> _WHAT IS NEEDED_: Present the following entries again, word for word and in full.

BEGIN DATA EXTRACT

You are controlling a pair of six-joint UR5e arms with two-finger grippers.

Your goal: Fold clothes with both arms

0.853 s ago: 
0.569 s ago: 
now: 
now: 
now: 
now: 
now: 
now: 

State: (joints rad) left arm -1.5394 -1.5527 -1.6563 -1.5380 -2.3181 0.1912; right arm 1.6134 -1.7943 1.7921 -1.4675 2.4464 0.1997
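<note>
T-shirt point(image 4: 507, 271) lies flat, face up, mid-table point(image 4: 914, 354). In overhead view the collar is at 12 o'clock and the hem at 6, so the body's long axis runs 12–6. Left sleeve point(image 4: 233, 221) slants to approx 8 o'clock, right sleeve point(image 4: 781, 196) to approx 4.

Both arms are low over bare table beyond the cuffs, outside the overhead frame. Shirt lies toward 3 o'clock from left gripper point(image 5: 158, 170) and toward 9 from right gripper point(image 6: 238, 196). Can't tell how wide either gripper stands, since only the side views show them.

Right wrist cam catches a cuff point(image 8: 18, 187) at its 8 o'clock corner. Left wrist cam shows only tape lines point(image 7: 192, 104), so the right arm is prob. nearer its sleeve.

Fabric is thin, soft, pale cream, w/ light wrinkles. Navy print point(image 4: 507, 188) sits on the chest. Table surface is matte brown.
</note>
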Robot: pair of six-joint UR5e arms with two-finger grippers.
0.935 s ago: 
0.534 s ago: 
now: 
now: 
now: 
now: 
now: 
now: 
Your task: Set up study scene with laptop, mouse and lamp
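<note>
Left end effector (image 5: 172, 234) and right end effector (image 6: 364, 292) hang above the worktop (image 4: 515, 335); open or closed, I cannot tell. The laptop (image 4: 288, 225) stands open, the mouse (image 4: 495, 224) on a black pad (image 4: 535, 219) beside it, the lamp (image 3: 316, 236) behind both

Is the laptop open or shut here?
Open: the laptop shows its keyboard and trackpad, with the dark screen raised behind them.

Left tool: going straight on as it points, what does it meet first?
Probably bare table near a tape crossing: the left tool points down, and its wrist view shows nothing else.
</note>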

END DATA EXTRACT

> _EXERCISE RESULT_:
You are controlling a pair of six-joint UR5e arms with two-finger grippers.

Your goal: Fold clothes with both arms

0.853 s ago: 
0.569 s ago: 
now: 
now: 
now: 
now: 
now: 
now: 

State: (joints rad) left arm -1.5394 -1.5527 -1.6563 -1.5380 -2.3181 0.1912; right arm 1.6134 -1.7943 1.7921 -1.4675 2.4464 0.1997
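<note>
T-shirt point(image 4: 507, 271) lies flat, face up, mid-table point(image 4: 914, 354). In overhead view the collar is at 12 o'clock and the hem at 6, so the body's long axis runs 12–6. Left sleeve point(image 4: 233, 221) slants to approx 8 o'clock, right sleeve point(image 4: 781, 196) to approx 4.

Both arms are low over bare table beyond the cuffs, outside the overhead frame. Shirt lies toward 3 o'clock from left gripper point(image 5: 158, 170) and toward 9 from right gripper point(image 6: 238, 196). Can't tell how wide either gripper stands, since only the side views show them.

Right wrist cam catches a cuff point(image 8: 18, 187) at its 8 o'clock corner. Left wrist cam shows only tape lines point(image 7: 192, 104), so the right arm is prob. nearer its sleeve.

Fabric is thin, soft, pale cream, w/ light wrinkles. Navy print point(image 4: 507, 188) sits on the chest. Table surface is matte brown.
</note>
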Robot: pair of six-joint UR5e arms with two-finger grippers.
0.935 s ago: 
0.534 s ago: 
now: 
now: 
now: 
now: 
now: 
now: 
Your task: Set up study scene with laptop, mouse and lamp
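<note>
Left end effector (image 5: 172, 234) and right end effector (image 6: 364, 292) hang above the worktop (image 4: 515, 335); open or closed, I cannot tell. The laptop (image 4: 288, 225) stands open, the mouse (image 4: 495, 224) on a black pad (image 4: 535, 219) beside it, the lamp (image 3: 316, 236) behind both

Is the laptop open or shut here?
Open: the laptop shows its keyboard and trackpad, with the dark screen raised behind them.

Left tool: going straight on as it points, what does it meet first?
Probably bare table near a tape crossing: the left tool points down, and its wrist view shows nothing else.
</note>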

The answer given above is the complete response.